Re: Should I index all ...

Trevor Jenkins (tfj@apusapus.demon.co.uk)
Wed, 10 Jul 1996 08:45:24 +0000


> > > Unfortunately, it also prevents users from finding "The United States of
> > > America" and similar phrases, which tends to confuse people quite a bit.
> > > Stop words can be stripped from the query if necessary to avoid the problem
> > > you describe. Our engine does so as a matter of routine when you use our
> > > free text parser, for example.
> >
> I wasn't going to respond to the "United States of America"
> problem, but the bold statement that stopwords prevent users
> from finding such an important statement as this can't be
> left unchallenged.

Neither was I until now.

> Stop words do not necessarily prevent users from finding a phrase
> such as "The United States of America". If "the" and "of" are not
> indexed, then occurrencs of the phrase are indexed as "United
> States America". The query language for the engine also strips
> stop words out of the query, so that the query also becomes
> "United States America." Query matches index and many happy hits
> emerge.

If we are trading in ancedotal search terms try the phrase "Lloyds of
London". If the conventional rules are followed then "of" should be
removed via a stop list. This creates an ambiguity by producing the
new phrase "Lloyds London". However, there two separate institutions
that match: there is Lloyds of London (the desired company) that is
an insurance company and there is Lloyds London (the unwanted
company) that is a major bank. Just to complicate matters Lloyds
(bank) will broker insurances at Lloyds of London. Okay so I find
"Lloyds of London" but it is in amongst the noise created not by the
presence of "Lloyds London" but by the removal of a very significant
word.

> We return now to our regular, robot-oriented programming. :-)

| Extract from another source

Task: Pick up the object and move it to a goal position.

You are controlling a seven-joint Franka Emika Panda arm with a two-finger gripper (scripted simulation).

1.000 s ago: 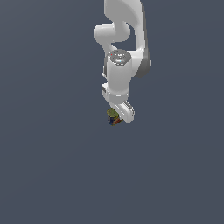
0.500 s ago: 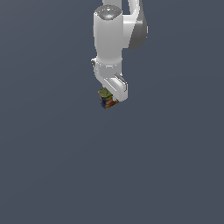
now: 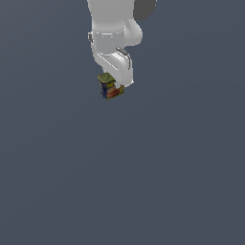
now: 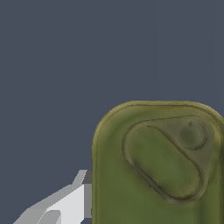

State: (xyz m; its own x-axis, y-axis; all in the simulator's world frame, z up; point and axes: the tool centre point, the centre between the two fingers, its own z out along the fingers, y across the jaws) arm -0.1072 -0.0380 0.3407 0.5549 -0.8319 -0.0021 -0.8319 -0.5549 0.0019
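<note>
The object [image 3: 108, 86] is a small can with an olive-green top and a blue, red and orange label. It hangs tilted under the white arm, off the grey floor, in the exterior view. My gripper [image 3: 116, 88] is shut on it, with the white hand just above and behind it. In the wrist view the object's olive top [image 4: 159, 164] fills much of the picture, with its pull-tab outline showing. One white finger [image 4: 65, 205] presses against its side; the other finger is hidden.
A plain dark grey surface [image 3: 143, 182] spreads all around, with nothing else standing on it in either view.
The arm has carried the can toward the exterior view's left and upward in the picture. The can stays gripped throughout.
</note>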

But this opens up the wider issue of counter intuitive search
syntax. Stopwords are an nuisance. They were originally propose back
in the days when 5Mb disks were consider outrageously large and very
expensive. The programmers of search systems wanted to reduce the
disk space requirement for their inverted lists so they removed the
common words. However, this confuses users who are not information
scientists. Also, the use of stoplists is Anglo-American centric.
Consider the common English words "the", "or" which are also valid
foreign words---being the words tea and gold in French. How is your
indexing robot to detect that the strings "the" and "or" are English
or French? Maybe I work in a commodities market and have to write
documents (e.g. web pages) in parallel languages. Alternatively, I
might work in a Swedish company and have to write technical documents
in Swedish but use English words when there is no equivalent Swedish
term. Will you indexer still remove these supposedly "common" terms?

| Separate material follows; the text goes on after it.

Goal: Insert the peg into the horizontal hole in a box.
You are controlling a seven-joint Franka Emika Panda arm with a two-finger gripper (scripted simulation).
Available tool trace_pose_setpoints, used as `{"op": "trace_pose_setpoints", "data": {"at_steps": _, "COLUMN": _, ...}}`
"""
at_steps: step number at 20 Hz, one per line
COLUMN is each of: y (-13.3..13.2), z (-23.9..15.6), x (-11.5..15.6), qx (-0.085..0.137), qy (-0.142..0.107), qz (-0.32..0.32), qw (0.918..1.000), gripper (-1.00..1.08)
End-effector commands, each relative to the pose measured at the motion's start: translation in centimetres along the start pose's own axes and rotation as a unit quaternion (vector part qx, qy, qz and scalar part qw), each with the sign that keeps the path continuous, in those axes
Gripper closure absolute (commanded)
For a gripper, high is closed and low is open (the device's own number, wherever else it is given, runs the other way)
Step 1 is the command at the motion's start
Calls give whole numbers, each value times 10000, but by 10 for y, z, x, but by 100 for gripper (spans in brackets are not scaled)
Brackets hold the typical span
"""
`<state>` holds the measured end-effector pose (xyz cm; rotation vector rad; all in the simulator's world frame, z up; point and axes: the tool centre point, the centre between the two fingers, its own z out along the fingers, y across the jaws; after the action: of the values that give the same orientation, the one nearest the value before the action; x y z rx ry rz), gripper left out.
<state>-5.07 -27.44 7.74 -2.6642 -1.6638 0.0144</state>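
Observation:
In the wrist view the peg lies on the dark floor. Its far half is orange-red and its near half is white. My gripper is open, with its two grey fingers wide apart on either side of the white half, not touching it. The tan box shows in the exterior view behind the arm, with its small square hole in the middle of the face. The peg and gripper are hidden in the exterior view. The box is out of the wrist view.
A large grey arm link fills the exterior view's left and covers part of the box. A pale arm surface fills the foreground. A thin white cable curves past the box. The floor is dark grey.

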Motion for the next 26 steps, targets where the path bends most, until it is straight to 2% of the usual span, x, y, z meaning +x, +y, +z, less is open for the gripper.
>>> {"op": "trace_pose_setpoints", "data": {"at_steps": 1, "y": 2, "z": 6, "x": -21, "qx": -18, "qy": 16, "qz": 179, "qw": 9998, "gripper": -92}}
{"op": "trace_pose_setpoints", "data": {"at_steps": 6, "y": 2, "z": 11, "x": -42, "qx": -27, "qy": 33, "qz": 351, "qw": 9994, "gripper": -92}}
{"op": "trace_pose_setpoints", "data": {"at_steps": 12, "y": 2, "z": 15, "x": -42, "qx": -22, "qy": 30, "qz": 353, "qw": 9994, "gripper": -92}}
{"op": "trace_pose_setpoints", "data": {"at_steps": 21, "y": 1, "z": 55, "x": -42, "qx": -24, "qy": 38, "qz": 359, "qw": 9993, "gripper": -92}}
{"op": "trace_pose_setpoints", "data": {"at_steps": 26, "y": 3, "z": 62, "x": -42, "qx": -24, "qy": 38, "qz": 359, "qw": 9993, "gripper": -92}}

The other side of the coin is the abuse of the rules of punctuation.
When I use Alta Vista I am force to think about the space character.
In Latin-based languages the space is the adjacency operator. But not
in AV. In AV the adjacency operator is ".". Try explaing this to a
user who is not computing scientist and observe the look of
bewilderment on their face.

If you reach this far into my diatribe then you will realise that my
answer to the original question is "Yes, you should index all terms
in the document". I know it can be done becuase I worked on a product
that did just that. The cost of including all the terms was very low.
The disk space requirements were minimal and the programming was
easier. This latter point was a major selling point---there was less
chance of a programming error.

The only valid case I have ever seen for stoplists is in applications
storing secret and confidential data. There the stoplists are at the
*user* level not at the document level. Though in thise case it might
be easier to employ go-lists---what is it that the user can see
rather than what should they not see.

Regards, Trevor.

--

Procrastinate Now!